The issue is given added piquancy by Nissan's recent threat to build the replacement for the Almera in France rather than Sunderland unless fully compensated for Britain's failure to join the euro with a lorry load of government aid. This would actually be the worst possible reason for doling out regional assistance, as currency instability cuts both ways. True enough, Nissan hurts in its key Continental export markets when the pound is strong against the euro, as it was a few years back, but it should be making hay now that the pound is a bit weaker.
In any case, any business plan which fails to stand on its own merits is unlikely in the long term to be much redeemed by government subsidy. Where it does make the difference, state aid tends to lead ultimately only to uneconomic, or as in Samsung's case, transitory investment. However, to abandon regional assistance entirely is easier said than done. The purpose of state aid is not so much to attract investment that wouldn't otherwise be made as to ensure that it goes to areas of high unemployment where it might help the local economy, rather than anywhere else in the country.
The other purpose is to try to stop the investment going elsewhere in Europe. The European Union has rules to prevent competitive bidding among member nations for inward investment through regional assistance, but they are not well defined and allow for plenty of wriggle room. When the decision to locate is marginal between Britain and, say, France, it tends to be determined by which country is prepared to give the most money. To abandon regional assistance entirely would thus be brave and right, but it would also be dumb and stupid.
The Government promises to reform the criteria for regional selective assistance as part of an overhaul of business support schemes to be announced in April. How substantive these changes might be remains to be seen. Most Department of Trade and Industry initiatives on business support seem to involve little more than repackaging old measures under new slogans while progressively shrinking the size of the budget.
Even so, it is to be hoped that Patricia Hewitt, Secretary of State for Trade and Industry, can find a way of better directing what Government money there is for business development towards home-grown innovation and entrepreneurialism rather than inward investment. In an open and growing economy like Britain's, with a big and stable market to tap into, most worthwhile inward investment is going to happen anyway, without need for government support.
Britain's days as a commodity producer of manufactured goods are long gone, and if there is a future for manufacturing in Britain at all, it has to lie much further up the value chain. Most inward investment into Britain is regrettably quite a long way down it, with the high value added stuff and the intellectual know-how kept for the company's country of origin.
Carlos Ghosh, chief executive of Nissan, can threaten all he likes to relocate to France, but the fact of the matter is that no big car manufacturer is building new screwdriver plants anywhere in developed Europe, France or Britain. They are all headed off to Slovakia, or anywhere else where wages are a quarter or less of what they are in Britain or France.
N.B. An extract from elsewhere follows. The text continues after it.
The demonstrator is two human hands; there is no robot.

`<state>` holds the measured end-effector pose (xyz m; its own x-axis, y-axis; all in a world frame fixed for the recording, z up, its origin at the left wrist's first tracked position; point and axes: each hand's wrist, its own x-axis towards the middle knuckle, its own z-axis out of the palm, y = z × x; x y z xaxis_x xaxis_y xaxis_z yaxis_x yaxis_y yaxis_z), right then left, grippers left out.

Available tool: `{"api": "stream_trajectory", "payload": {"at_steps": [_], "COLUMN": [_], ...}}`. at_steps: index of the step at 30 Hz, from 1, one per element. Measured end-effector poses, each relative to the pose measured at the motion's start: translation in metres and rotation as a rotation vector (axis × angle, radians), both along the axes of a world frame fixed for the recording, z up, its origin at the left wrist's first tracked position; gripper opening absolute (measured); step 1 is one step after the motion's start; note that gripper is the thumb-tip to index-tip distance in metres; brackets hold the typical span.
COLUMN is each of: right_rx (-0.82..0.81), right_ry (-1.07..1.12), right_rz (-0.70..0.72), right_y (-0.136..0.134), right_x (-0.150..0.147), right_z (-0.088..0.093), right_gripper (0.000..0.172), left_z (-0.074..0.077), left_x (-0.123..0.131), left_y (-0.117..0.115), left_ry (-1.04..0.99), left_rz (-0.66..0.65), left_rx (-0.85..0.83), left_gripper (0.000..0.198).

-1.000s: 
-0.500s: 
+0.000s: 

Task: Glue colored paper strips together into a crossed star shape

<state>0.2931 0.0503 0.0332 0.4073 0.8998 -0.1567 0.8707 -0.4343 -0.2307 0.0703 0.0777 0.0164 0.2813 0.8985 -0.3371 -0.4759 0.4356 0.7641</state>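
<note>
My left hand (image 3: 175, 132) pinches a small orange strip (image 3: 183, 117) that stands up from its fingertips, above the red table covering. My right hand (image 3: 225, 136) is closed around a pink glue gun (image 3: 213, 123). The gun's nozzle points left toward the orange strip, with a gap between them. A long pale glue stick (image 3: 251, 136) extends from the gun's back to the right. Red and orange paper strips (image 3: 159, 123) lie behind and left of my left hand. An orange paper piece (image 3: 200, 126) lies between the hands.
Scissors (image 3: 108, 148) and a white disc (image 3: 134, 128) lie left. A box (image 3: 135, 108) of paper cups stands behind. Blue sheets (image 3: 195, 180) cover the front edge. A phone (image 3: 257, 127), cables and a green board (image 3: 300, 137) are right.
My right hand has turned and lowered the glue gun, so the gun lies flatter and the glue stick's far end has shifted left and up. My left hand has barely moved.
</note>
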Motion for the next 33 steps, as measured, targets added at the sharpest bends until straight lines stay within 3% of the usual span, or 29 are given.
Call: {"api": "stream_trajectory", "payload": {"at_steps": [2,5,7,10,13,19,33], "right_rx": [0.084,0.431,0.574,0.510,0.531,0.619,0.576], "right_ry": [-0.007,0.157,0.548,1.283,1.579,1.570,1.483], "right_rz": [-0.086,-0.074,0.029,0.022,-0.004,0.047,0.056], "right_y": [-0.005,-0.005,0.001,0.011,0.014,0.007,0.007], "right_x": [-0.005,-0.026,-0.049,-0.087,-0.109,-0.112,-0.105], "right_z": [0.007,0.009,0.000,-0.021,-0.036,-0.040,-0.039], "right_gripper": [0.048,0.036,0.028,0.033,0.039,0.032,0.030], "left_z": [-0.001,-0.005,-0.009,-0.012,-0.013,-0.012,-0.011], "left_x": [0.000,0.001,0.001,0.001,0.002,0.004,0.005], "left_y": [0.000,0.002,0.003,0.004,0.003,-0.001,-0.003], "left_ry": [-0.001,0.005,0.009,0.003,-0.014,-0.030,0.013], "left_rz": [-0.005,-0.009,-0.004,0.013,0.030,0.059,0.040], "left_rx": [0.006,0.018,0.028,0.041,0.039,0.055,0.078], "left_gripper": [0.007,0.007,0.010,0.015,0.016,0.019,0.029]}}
Britain has nothing to fear from the export of low value added jobs to the rest of the world, and everything to lose from pouring government money into uneconomic inward investment. The Centre for Economic and Business Research's claim yesterday that the likely outsourcing of 500,000 British jobs over the next five years to India and China would actually produce a net gain of 100,000 in British employment doesn't immediately look like the most thoroughly researched piece of analysis ever done, but the point is well made.
By reducing costs and raising productivity, the outsourcing will increase profits and boost investment in the jobs of the future, which can only come from innovation.